Independent management of unstructured data. As an enterprise’s unstructured data grows to petabytes and beyond and hybrid cloud computing infrastructure dominates, the need to separate data management from storage management becomes apparent. Storage teams will seek to adopt an independent approach to data management, sometimes referred to as Data Fabric. Teams use analytics to examine storage silos and identify savings opportunities. For example, moving “cold” data that hasn’t been accessed for a year or more to cheaper storage (like in the cloud) frees up space on expensive, high-performance NAS storage.
- Consolidation of data management tools
- IT can manage data independent of storage technology or service
- The ability to reduce storage and backup costs by 70% or more by identifying and moving cold data to secondary storage
- The unstructured data management solution should not affect the end user’s data access performance.
Policy-based unstructured data management. In this phase, organizations move beyond cost savings to better meet security, compliance, and research requirements. Data policies and open data formats are essential. Organizations automatically and continuously move data to the right storage based on business priorities, costs, or monetization opportunities. For example, an electric car manufacturer wants to understand how its vehicles perform in different weather conditions and so creates a data management policy to continuously pull car trace files at regular intervals into data lakes and analyze them. Once the study is complete, this policy is removed and the moved data is either deleted or moved to deep archival storage.
- Storage teams have shifted from storage-centric operations to a focus on properly managing data throughout its lifecycle with self-service capabilities for users.
- Increased automation to move data to the right storage at the right time, expanding use cases for managing unstructured data.
- Data management policies run automatically until changed or deleted, eliminating manual, error-prone policy management.

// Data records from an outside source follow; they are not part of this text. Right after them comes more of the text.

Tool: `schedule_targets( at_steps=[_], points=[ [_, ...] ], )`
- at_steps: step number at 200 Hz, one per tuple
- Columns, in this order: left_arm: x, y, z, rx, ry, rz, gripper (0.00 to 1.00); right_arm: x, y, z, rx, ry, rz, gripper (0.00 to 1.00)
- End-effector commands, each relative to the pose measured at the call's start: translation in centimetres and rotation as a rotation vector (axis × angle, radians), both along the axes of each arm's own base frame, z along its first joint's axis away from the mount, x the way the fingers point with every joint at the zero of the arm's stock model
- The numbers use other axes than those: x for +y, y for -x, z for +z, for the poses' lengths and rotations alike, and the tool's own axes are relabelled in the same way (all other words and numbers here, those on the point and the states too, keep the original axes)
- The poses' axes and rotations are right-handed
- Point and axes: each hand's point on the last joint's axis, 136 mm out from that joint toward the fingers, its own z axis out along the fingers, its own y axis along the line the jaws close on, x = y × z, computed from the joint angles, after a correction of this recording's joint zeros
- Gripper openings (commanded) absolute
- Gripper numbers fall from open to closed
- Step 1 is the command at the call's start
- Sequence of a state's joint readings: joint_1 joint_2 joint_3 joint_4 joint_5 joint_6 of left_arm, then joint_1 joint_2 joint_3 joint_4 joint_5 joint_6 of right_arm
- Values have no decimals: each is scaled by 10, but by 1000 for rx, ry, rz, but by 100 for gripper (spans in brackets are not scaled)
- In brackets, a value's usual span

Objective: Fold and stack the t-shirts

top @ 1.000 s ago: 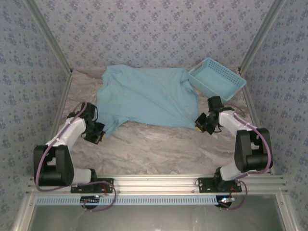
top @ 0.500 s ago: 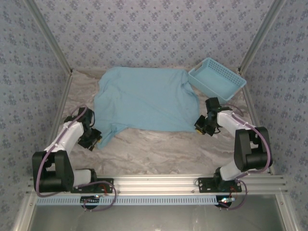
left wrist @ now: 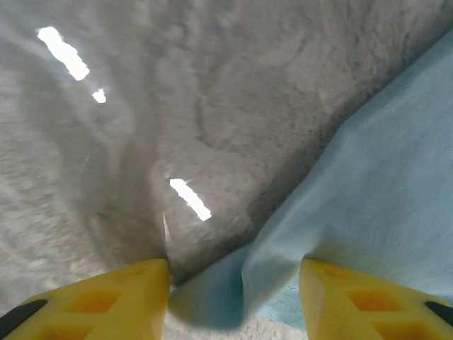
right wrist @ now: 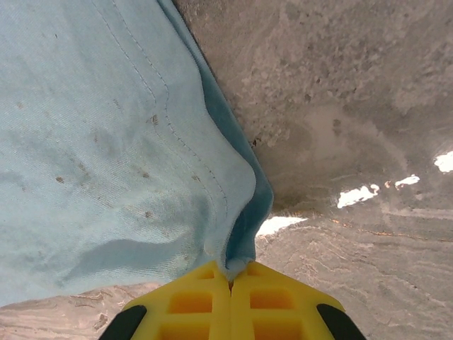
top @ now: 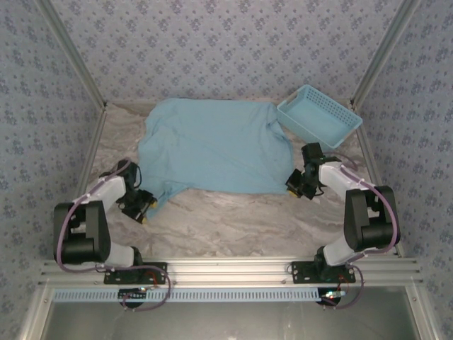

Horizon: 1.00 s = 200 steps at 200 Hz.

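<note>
We see the right gripper (right wrist: 230,278) with its yellow jaws pressed together on a corner of the t-shirt (top: 212,145). The stitched hem runs straight up out of the pinch, with cloth spreading to the left of the jaws and bare table (top: 233,219) to their right. The left gripper (left wrist: 233,283) stands with its jaws parted. A loose edge of the same shirt lies between them, nearer the right-hand finger (left wrist: 354,297), and nothing is clamped. Ahead of these jaws and to their left is grey marbled tabletop. Beyond the right gripper, past the shirt's far corner, sits a blue basket (top: 318,117).
</note>
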<state>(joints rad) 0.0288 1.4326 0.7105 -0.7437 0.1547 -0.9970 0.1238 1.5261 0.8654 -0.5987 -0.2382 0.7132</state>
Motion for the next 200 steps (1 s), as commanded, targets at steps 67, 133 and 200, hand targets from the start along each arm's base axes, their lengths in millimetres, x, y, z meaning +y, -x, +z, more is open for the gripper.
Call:
schedule_targets(
  at_steps=[67,133,200],
  points=[
    [23,-73,66,-196,-162,-53,0,16,-55,60,-244,-56,44,0],
    [72,-74,281,-721,-398,227,0,36,-113,250,-760,-94,102,0],
    [80,0,441,-1270,-419,343,0,8,-20,399,-1196,-109,0,0]
  ],
)
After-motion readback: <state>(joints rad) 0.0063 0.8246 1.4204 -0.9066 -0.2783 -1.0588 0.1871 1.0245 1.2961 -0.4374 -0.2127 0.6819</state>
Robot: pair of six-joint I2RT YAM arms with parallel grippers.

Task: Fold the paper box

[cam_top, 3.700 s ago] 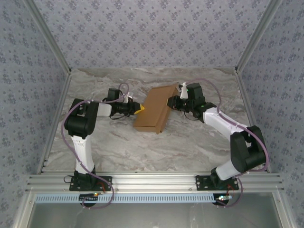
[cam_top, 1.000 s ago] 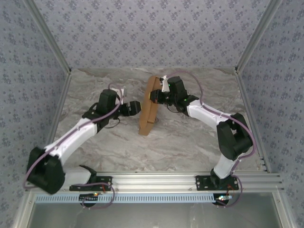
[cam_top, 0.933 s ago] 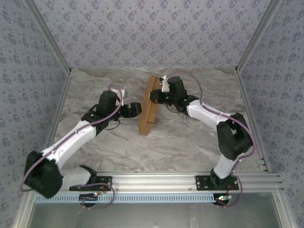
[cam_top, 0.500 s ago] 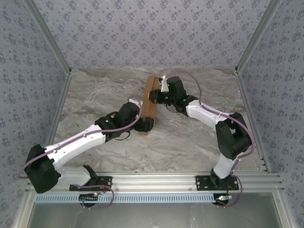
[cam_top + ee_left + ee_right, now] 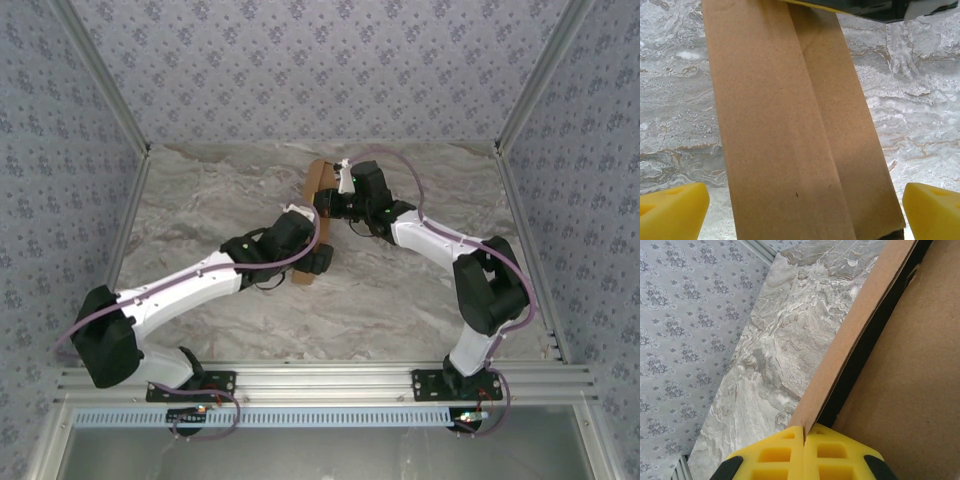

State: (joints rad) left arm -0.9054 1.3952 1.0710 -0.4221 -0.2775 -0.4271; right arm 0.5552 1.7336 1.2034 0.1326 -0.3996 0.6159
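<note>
Box (image 5: 317, 178) stands on edge mid-table (image 5: 200, 200), right gripper (image 5: 804, 439) clamped on one thin wall, left gripper (image 5: 805, 202) spread wide astride the near end; best to close squarely and gently so nothing buckles.

Grey-veined marble counter (image 5: 400, 300), bounded on three sides by walls (image 5: 320, 70) papered in a blue-grey floral repeat. Aluminium rails (image 5: 330, 378) run along its near edge, with a pale slotted strip (image 5: 300, 416) just beside them.
</note>
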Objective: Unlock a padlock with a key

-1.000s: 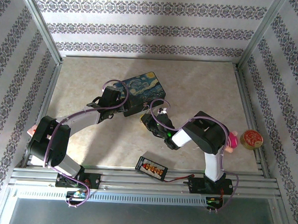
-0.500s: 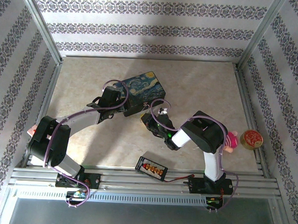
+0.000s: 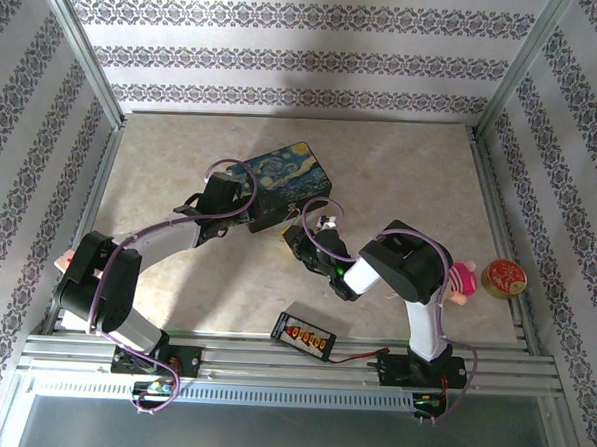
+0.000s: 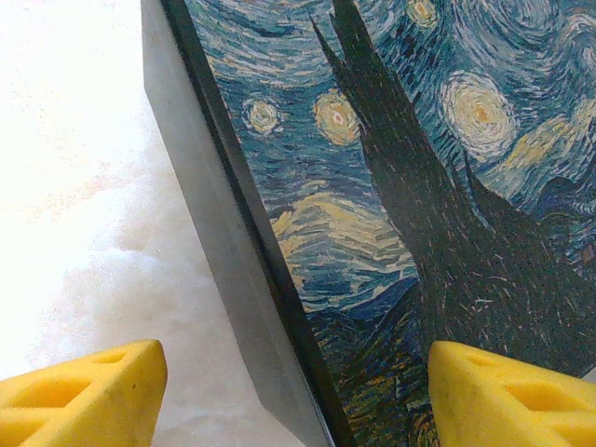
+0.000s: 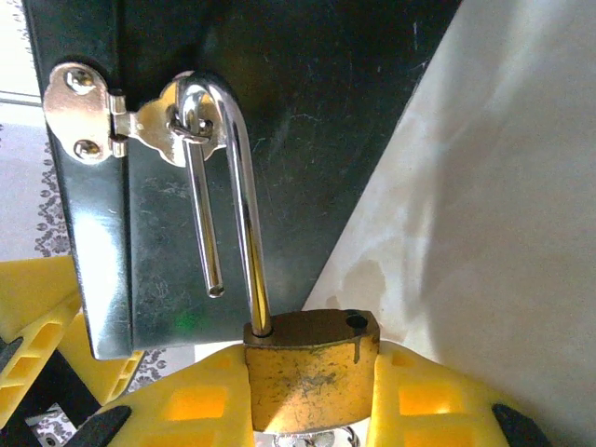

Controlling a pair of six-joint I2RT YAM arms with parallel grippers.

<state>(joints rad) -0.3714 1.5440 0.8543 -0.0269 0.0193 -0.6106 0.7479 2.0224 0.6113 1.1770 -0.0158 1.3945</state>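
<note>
The brass padlock (image 5: 310, 371) sits between my right gripper's (image 5: 312, 396) yellow fingers, which are shut on its body. Its steel shackle (image 5: 235, 200) stands open, one leg free of the body, and is hooked through the hasp (image 5: 140, 121) on the black side of the painted box (image 3: 286, 178). A bit of pale metal (image 5: 317, 438) peeks out under the padlock; I cannot tell whether it is the key. In the top view the right gripper (image 3: 296, 233) is at the box's near side. My left gripper (image 4: 298, 400) is open, its fingers astride the box's left edge (image 4: 270, 307).
A black strip with orange plugs (image 3: 304, 335) lies near the front rail. A round gold-red tin (image 3: 503, 277) and a pink toy (image 3: 463, 280) sit at the right edge, behind the right arm. Metal frame posts border the table (image 3: 411, 179).
The right arm's elbow has drifted slightly left. The padlock stays gripped and the left gripper stays at the box.
</note>
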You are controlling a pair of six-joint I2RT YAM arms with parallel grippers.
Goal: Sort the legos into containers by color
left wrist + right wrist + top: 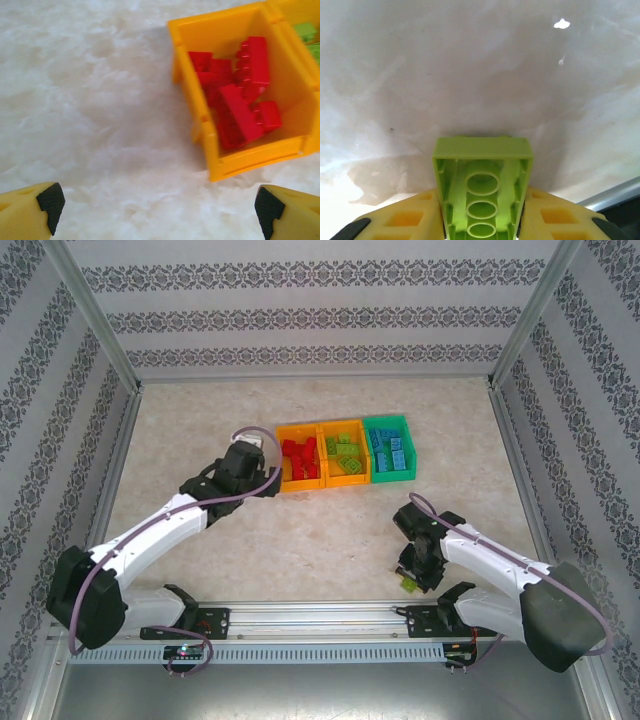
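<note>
Right wrist view: I see my right gripper (482, 210) clamped on a light green brick (481, 165), its hollow underside facing the camera, close to the table's (470, 65) near edge. My left gripper (160, 207) stands wide apart, holding nothing, beside the left orange bin (235, 162) of red bricks (240, 105) — blue bricks (392, 452) fill the green bin (385, 421)

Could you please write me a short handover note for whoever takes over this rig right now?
Left end effector: open, empty, hovering beside the left orange bin.
Right end effector: closed on a light green lego, near the table's front edge.
Done: red legos in the left orange bin, green legos in the middle orange bin, blue legos in the green bin.
Left: drop the held lego in with the greens.
</note>
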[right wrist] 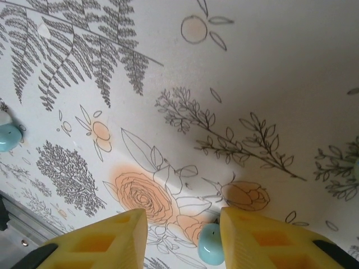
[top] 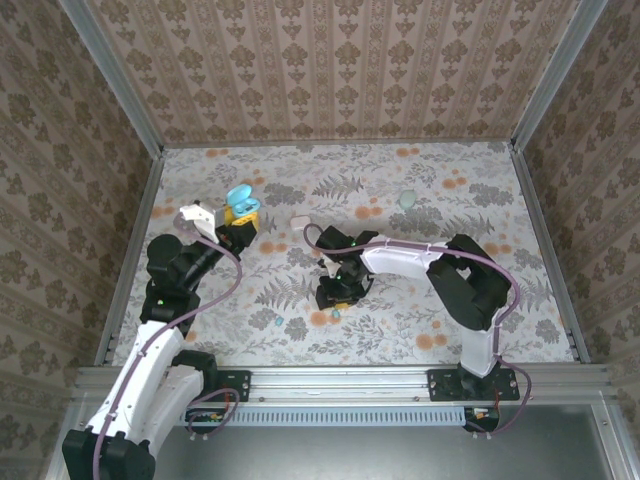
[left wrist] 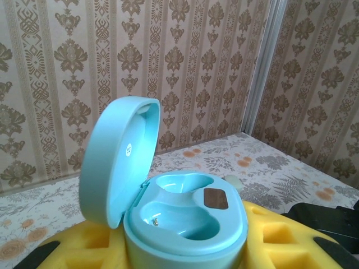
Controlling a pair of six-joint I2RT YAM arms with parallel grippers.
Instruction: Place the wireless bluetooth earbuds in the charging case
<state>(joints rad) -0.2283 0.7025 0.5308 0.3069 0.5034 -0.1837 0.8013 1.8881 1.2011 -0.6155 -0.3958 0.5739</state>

Unstructured data management value. Some datasets contain value beyond the original application that created it. With advances in scalable and affordable services such as cloud-based data lakes and machine learning, business leaders are eager to see what their treasure troves of stored data might bring in terms of new insights benefiting the R&D, operations and customer relations. At this ultimate level of unstructured data management maturity, the new prize is data management for long-term value. Capabilities include the ability to search across storage and cloud silos to find precise datasets, then move the data into cloud analytics environments for analysts and data scientists to access. Mature organizations can tag files with additional metadata throughout the lifecycle, improving searchability and queryability. Storage teams work closely with business/departmental stakeholders to understand data requirements for proper planning and long-term goals.
- Unstructured data management tools enable seamless movement of data to external data analytics platforms and services.
- End-to-end workflow automation eliminates the steps of unstructured data discovery and delivery to the platforms of your choice.
- Storage administrators are elevating their role from configuring and managing storage technologies to managing data for market gains.
- Data management becomes a flexible framework that future-proofs data for new applications and business use cases as they evolve.
- IT can measure the increase in revenue generated by unstructured data insights.
No matter where your organization is on the maturity curve, it’s time to stop buying more storage without seeing the big picture and stop treating all data the same. . Instead, start analyzing and understanding data to manage it appropriately and by policy so you can take full advantage of cloud storage and avoid waste. Start spending time on strategies to deliver greater data value, including connecting with data teams building new analytics infrastructure.